Patience. I've always considered myself a patient person.
I'm patient when teaching my crafts classes. I was a cub scout leader and organized and tamed 150 kids for summer camp. I'm patient with coworkers when they think they need to tell me their story for the 99th time. I'm patient with my husband when he doesn't do his chores on my time schedule. I'll patient with others, but not myself.
I don't allow myself to be patient when I'm crafting. I want it done now if not sooner. Oh, and it must be PERFECT! When I diet, the weight must come off tomorrow if not today and by gosh, give me 10 lbs! Hurry! When I'm learning a new recipe, it must come out perfectly or I don't try it ever again.
Why this obsession/compulsion with patience and perfection? I don't know, but I'm trying to figure it out. I'm making an effort to find the reasoning behind it. My therapist is helping with that, too.

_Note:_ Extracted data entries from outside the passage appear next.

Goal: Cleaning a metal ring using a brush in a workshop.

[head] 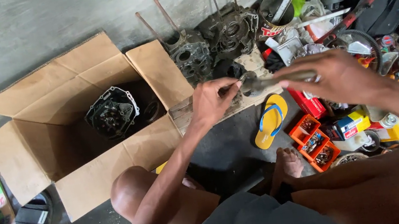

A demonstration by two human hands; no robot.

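The left hand [211,103] pinches the tip of a small metal part [250,86], and the right hand [335,77] grips its handle end. Both should probably hold it steady above the wooden board [185,113], beside the open cardboard box [62,139].

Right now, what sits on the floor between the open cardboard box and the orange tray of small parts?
In the head view, a yellow-and-blue flip-flop lies on the dark floor between the cardboard box and the orange tray.

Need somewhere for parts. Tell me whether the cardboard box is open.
Open: the cardboard box has flaps spread, with an engine part inside.
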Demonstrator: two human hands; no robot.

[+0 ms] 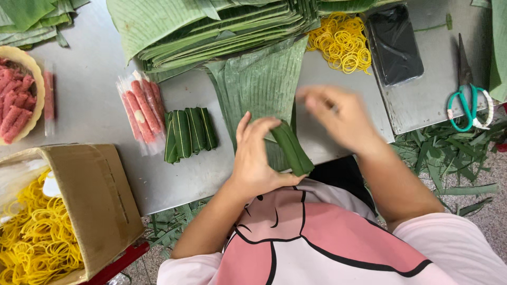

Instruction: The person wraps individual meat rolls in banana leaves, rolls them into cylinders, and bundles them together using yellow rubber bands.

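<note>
Person stands at a grey metal table (95,105), seen from above the head. Left hand (256,158), centre of the frame, is closed around a leaf-wrapped roll (293,150), thumb under and fingers curled over its upper end; the roll sticks out toward lower right, dark green, tightly folded, held just above the table edge. Right hand (338,116), right of centre, is motion-blurred with fingers loosely spread, and it seems to hold nothing, though something thin between the fingers would not show (cannot tell for certain). It hovers between the roll and a heap of yellow rubber bands (340,42) at upper centre-right. Beneath the hands lies a flat banana leaf strip (259,84), running up to a tall stack of cut leaves (211,26) along the top. Left of centre, four finished green rolls (190,134) lie side by side, touching, and just beside them plastic-sleeved pink sausages (141,113). A bowl of more pink sausages (16,100) sits at the far left edge; a cardboard box of yellow bands (63,221) fills the lower left. A black phone (395,45) and green-handled scissors (467,103) lie at upper right, leaf trimmings (449,158) on the floor below. To my eye the wrap only holds while the left hand's pinch stays firm on the fold, so a band wants to go on squarely around the middle, without loosening that grip or letting the leaf seam spring open.
</note>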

Who knew all this JUNK was hiding inside me making me sabotage myself in so many ways? That's how I feel about it.
I know a certain amount of perfection is required in some things, but certainly not in making pancakes or knitting a scarf. Perfection is required when, um, when... when?? When is it REQUIRED and by whom? I make myself nuts with this dilemma, and then I lose PATIENCE with myself!

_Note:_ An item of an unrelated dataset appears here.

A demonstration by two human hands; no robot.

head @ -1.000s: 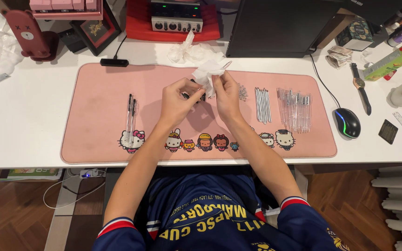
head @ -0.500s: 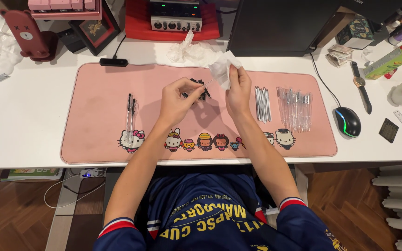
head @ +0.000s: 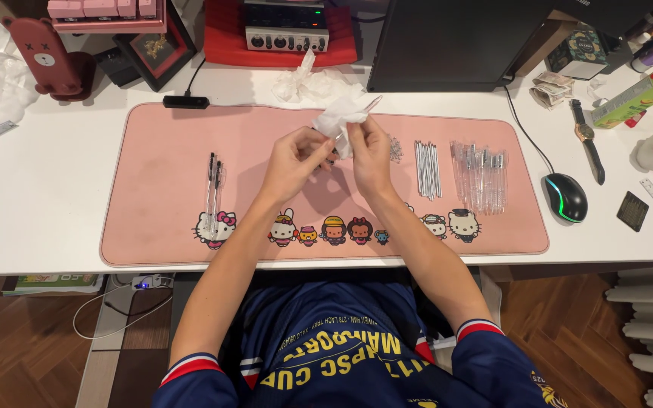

When I'm not perfect, I feel I let myself down and I just let the whole day go to shit. I no longer require perfection from myself because I've already failed. Yes, that's immature. I'll admit that. Just saying what it is and what I do. So why do I hold myself to these ridiculously high standards? Why can't I just "do my best"? It's crazy, I tell ya.
I can tell you that knitting is helping me to learn patience. As a beginning knitter (I started knitting in October 2009), could I start out making scarves? Nope. I set the standard way up there and started a vest. I didn't finish the vest because it was pretty wonky, but I had no problem ripping it out and saving the yarn for another project. Then I started a pair of socks. Say what? Some people don't start socks until after YEARS of knitting, but oh not me. Set the bar so high I have to work that perfection, work that obsession and make that goal.
I've finished one sock and working on the second one, and you know what? The first one is NOT perfect and neither is the second one and you know what? IT'S OK! Gasp! Did I say that? No, I don't like the little hole here and there that I made, but those socks are mine and they are teaching me to slow down and accept my abilities as they are.
I tend to want to start new projects all the time without finishing up the project before. It's always a big high for me to buy the yarn and find the perfect pattern and start the project, but once it gets hard or I've goofed it up somehow, I put it aside. Ah, can't be perfect so why finish? Who would want an imperfect scarf? Who would even know but me?!
I'm teaching myself patience. I'm now going back and finishing up that second sock, that second glove, the sweater, the scarf and the hat. I'm cutting myself a break when I can't accomplish the 1100 things I've put on my list of things to accomplish today. I'm not superwoman. Oh no, say it isn't so!
So, I'm being patient with my weightloss. Two days ago, I was down to 207 and I was ecstatic. Today, trash day, I get on the scale and it says 209, but I'm not disappointed. Why? Well, I've been doing more cardio (riding my bike) and I feel different again, so maybe my body is just adjusting again. I know my weight will drop again soon. I'm certain of that because I'm learning patience. Knitting my way to patience one project at a time.